PETALING JAYA: The government’s new Base Medical and Health Insurance/Takaful (MHIT) framework promises more affordable private healthcare coverage, but experts warn that without strict regulation of profit-driven insurers and hospitals, the reform may offer limited relief to the very groups it aims to help.
The Base MHIT framework, released by Bank Negara on Thursday, introduces a standardised, voluntary insurance product aimed at Malaysians who are uninsured or facing steep premium hikes.
While not intended as a universal health insurance scheme, it is positioned as a baseline option to reset expectations around coverage, pricing and benefits in the private insurance market.

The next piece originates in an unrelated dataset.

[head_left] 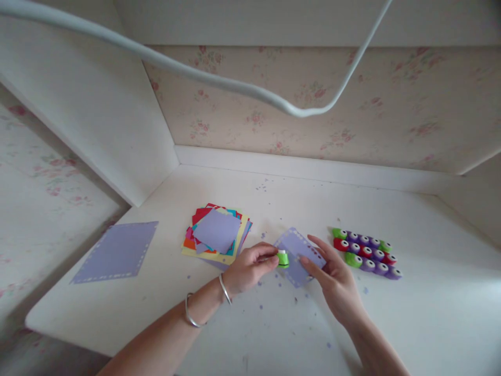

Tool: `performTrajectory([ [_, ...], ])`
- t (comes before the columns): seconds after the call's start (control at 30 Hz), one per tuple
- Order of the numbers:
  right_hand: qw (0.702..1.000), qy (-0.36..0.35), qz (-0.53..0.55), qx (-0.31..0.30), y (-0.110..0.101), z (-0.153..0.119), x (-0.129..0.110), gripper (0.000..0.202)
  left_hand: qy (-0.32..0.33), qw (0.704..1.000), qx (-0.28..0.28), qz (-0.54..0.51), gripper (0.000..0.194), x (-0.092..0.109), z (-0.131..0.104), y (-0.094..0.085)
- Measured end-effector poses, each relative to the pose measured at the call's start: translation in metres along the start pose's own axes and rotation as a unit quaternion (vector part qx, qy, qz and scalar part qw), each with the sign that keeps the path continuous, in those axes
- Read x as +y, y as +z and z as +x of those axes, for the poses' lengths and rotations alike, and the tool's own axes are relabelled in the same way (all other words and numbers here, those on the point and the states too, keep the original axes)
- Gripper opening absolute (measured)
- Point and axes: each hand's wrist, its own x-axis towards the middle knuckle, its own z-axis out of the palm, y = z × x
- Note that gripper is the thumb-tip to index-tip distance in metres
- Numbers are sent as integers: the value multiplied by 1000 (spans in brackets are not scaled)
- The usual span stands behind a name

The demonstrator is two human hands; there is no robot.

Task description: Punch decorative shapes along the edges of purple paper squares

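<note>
My left hand pinches a small green craft paper punch with a white top, at the left side of a purple paper sheet. The sheet has small cut-outs along its edges. My right hand grips this sheet at its right edge, thumb on top and fingers partly hidden behind it. Some darker reddish shapes show near the sheet's right corner. Whether the punch is around the paper's edge or only beside it, I cannot tell.
Right of my hands, several green, red and purple punches stand in rows. A stack of coloured paper lies to the left, and a larger punched purple sheet near the table's left edge. Purple paper bits dot the white table. A white cable hangs overhead.
</note>
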Motion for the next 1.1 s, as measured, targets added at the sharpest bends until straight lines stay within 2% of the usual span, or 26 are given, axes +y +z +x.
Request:
performTrajectory([
  [0.1, 1000, -1, 16, -19, 1, 0, 2, 64, -12, 997, 5, -70, 36, 0, 0, 1],
  [0.2, 1000, -10, 3, -13, 4, 2, 4, 61, -22, 994, 1, -105, 38, 0, -1, 2],
  [0.3, 1000, -18, -11, -10, 5, 4, 7, 59, -22, 996, -9, -84, 37, 1, -1, 1],
  [0.57, 998, -23, -35, -54, 6, 0, 14, 57, -26, 999, -11, -21, 39, -7, -2, 1],
  [0.7, 998, -27, -43, -31, 9, 0, 14, 56, -8, 1000, -10, -13, 38, -6, -1, 2],
  [0.8, 994, -77, -81, 17, 9, 0, 10, 48, 17, 1000, -3, 22, 35, -5, 0, 1],
  [0.87, 970, -161, -164, 81, 8, -3, 6, 36, 31, 997, 21, 63, 34, -6, 1, -1],
  [0.93, 924, -259, -254, 118, 9, -10, 3, 26, 43, 992, 56, 103, 35, -8, 3, -2],
  [1.0, 890, -321, -310, 93, 12, -17, 2, 21, 54, 986, 87, 132, 36, -10, 4, -3],
  [1.1, 874, -328, -358, 28, 21, -24, 5, 22, 70, 979, 119, 148, 36, -13, 4, 0],
])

Health systems specialist Dr Khor Swee Kheng described the framework as an important foundation for broader reform, even as he cautioned against expecting immediate results.
“The Base MHIT is not and cannot be a magic solution for decades-long structural issues,” said Dr Khor, who is also chief executive officer of Angsana Health.
“But it sets the foundation for other non-MHIT reforms and helps build stronger fundamentals for the insurance industry.”
He noted that active participation from insurance and takaful operators would be critical to ensuring the framework succeeds in expanding access to coverage among the M40 and B40 groups.
“If insurers compete transparently and robustly to build innovative products, this can increase access while also strengthening the industry by enlarging the risk pool and reducing adverse selection,” he said.
Public health medicine specialist and former Health director-general Datuk Dr Zainal Ariffin Omar said the intent behind the Base MHIT was commendable and long overdue, particularly for disadvantaged groups who struggle to afford private coverage.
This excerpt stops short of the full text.